The best coaches are not those who attempt to solve every problem themselves. They are the ones who understand when collaboration is necessary and who build strong referral networks that ultimately improve client outcomes.


How Advanced Pelvic Floor Education Changes Coaching


Most coaches initially believe that becoming better requires learning more exercises. Over time, the most successful professionals realise that coaching is far less about exercises and far more about understanding human function.


Advanced pelvic floor education changes the questions coaches ask.


Instead of asking, "What exercise should I prescribe?" they begin asking, "What demand does this exercise create?"


Instead of asking, "What muscle is weak?" they begin asking, "What factors may be influencing this presentation?"


This shift transforms exercise prescription, movement assessment, programming decisions, and client communication. It creates coaches who are more adaptable, more observant, and ultimately more effective.


The Functional Pelvic Floor Coach™ 12-Week Online Mentorship


If reading this article has highlighted knowledge gaps that were never addressed during your certification, you're not alone.
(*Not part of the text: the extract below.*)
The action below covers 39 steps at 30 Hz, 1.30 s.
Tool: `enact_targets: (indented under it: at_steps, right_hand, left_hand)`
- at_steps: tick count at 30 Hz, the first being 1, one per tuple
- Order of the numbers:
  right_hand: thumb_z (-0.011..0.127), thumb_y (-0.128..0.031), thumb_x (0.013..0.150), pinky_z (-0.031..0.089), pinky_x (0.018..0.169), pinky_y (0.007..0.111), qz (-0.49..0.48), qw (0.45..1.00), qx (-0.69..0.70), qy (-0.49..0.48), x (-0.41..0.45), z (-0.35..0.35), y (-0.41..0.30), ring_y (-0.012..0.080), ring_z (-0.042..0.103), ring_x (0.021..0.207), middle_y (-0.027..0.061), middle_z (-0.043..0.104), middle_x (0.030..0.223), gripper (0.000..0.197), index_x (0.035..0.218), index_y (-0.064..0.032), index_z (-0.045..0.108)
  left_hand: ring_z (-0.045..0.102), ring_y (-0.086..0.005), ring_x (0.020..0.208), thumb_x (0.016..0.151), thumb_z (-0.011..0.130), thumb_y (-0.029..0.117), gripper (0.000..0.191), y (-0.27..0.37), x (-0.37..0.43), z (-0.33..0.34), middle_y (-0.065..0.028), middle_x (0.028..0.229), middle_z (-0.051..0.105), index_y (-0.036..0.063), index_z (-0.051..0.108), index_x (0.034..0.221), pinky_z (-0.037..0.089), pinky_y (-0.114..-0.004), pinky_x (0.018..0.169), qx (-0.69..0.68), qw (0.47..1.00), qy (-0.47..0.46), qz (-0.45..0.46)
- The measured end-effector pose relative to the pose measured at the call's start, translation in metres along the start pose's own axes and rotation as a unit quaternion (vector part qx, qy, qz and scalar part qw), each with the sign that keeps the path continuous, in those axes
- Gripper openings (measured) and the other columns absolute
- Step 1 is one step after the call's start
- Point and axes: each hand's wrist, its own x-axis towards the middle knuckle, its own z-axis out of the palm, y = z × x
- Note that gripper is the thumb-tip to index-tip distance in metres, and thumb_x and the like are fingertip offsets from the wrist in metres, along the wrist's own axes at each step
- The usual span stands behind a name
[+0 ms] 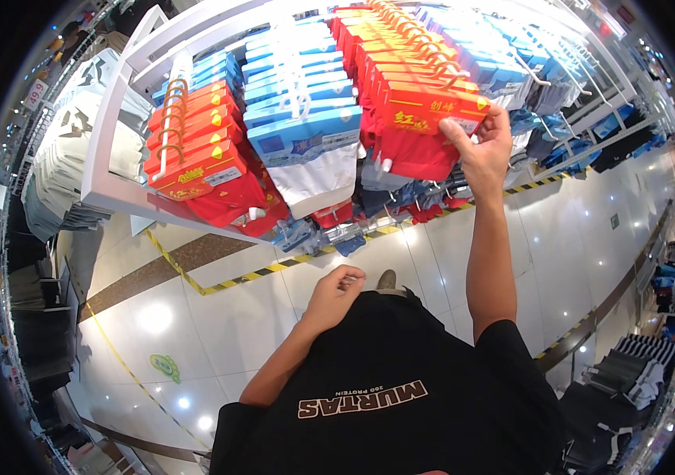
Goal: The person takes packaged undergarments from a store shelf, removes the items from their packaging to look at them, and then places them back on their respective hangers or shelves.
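My right hand grips the right edge of the front red cardboard-topped garment pack, with the thumb on its printed front and the fingers behind. That pack is in front of a row of similar red packs on a display hook. To its left hangs a row of blue-topped packs with white fabric below. Further left, more red packs hang by orange hooks on a white rod. My left hand is held in front of my body, fingers curled, touching none of the packs.
A white display frame surrounds the packs. Light-coloured garments hang at the left. Yellow-black tape marks the tiled floor below the rack. Folded dark clothes lie at the lower right. More blue packs hang at the upper right.
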Motion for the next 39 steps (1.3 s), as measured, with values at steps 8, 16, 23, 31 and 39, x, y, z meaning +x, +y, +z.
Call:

The reality is that we've only scratched the surface. We have not explored the fascial relationships of the pelvic floor, the intricacies of pressure regulation, movement-specific demand profiles, the influence of hormonal changes, or the practical application of these concepts within real-world coaching environments.


The Functional Pelvic Floor Coach™ 12-Week Online Mentorship was created specifically to bridge these gaps.


Designed for personal trainers, strength coaches, women's health coaches, online coaches, exercise physiologists, gym owners, and fitness professionals, the mentorship provides an in-depth exploration of functional pelvic floor anatomy, movement assessment, breathing mechanics, exercise prescription, programming considerations, load management, prenatal fitness, postpartum fitness, and symptom prevention strategies.


Most importantly, it teaches coaches how to think critically about movement and pelvic floor function rather than simply memorising protocols.


Because better coaching does not come from having more exercises.


It comes from having a deeper understanding of the human body.






Strength training does not inherently cause pelvic floor dysfunction. However, exercise selection, programming decisions, breathing mechanics, recovery, load management, and movement strategies can all influence symptom presentation.


The pelvic floor is not an isolated structure. It functions as part of a broader integrated system involving the diaphragm, deep core, spine, hips, and nervous system.


For coaches, understanding these relationships is becoming increasingly important as more women seek evidence-informed support for their health, performance, and fitness goals.


The question is no longer whether pelvic floor education matters.


The question is whether coaches can afford to practice without it.